## Task item
Output the complete listing. Match it exactly.

## Dataset excerpt
+===+
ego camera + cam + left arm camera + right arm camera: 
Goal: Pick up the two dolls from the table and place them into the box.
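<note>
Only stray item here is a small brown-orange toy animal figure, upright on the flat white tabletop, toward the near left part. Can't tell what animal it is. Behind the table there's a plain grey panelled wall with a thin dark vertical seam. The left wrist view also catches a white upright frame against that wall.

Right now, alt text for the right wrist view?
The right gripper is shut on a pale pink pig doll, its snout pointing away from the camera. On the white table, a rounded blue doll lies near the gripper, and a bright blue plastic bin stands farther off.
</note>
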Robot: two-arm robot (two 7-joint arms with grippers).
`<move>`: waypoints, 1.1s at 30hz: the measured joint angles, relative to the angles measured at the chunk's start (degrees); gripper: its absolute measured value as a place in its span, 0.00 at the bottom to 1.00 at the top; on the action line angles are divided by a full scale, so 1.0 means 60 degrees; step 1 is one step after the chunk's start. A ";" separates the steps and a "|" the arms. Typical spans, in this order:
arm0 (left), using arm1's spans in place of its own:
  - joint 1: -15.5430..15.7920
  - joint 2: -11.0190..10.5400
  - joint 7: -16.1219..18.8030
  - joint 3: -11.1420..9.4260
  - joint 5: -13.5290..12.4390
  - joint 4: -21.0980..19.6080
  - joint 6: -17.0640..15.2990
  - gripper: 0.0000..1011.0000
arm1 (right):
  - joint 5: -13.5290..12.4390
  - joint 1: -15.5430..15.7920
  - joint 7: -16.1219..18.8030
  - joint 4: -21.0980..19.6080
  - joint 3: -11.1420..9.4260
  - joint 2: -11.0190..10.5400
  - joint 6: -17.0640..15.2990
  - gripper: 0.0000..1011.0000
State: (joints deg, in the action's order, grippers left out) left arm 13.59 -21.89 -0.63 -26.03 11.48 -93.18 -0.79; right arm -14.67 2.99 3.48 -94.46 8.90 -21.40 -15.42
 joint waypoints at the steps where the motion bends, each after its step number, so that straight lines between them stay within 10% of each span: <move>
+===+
## Exercise solution
ego camera + cam + left arm camera + right arm camera: 
Goal: Pick up the two dolls from the table and place them into the box.
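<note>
Only stray item here is a small brown-orange toy animal figure, upright on the flat white tabletop, toward the near left part. Can't tell what animal it is. Behind the table there's a plain grey panelled wall with a thin dark vertical seam. The left wrist view also catches a white upright frame against that wall.

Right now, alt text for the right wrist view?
The right gripper is shut on a pale pink pig doll, its snout pointing away from the camera. On the white table, a rounded blue doll lies near the gripper, and a bright blue plastic bin stands farther off.
</note>
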Robot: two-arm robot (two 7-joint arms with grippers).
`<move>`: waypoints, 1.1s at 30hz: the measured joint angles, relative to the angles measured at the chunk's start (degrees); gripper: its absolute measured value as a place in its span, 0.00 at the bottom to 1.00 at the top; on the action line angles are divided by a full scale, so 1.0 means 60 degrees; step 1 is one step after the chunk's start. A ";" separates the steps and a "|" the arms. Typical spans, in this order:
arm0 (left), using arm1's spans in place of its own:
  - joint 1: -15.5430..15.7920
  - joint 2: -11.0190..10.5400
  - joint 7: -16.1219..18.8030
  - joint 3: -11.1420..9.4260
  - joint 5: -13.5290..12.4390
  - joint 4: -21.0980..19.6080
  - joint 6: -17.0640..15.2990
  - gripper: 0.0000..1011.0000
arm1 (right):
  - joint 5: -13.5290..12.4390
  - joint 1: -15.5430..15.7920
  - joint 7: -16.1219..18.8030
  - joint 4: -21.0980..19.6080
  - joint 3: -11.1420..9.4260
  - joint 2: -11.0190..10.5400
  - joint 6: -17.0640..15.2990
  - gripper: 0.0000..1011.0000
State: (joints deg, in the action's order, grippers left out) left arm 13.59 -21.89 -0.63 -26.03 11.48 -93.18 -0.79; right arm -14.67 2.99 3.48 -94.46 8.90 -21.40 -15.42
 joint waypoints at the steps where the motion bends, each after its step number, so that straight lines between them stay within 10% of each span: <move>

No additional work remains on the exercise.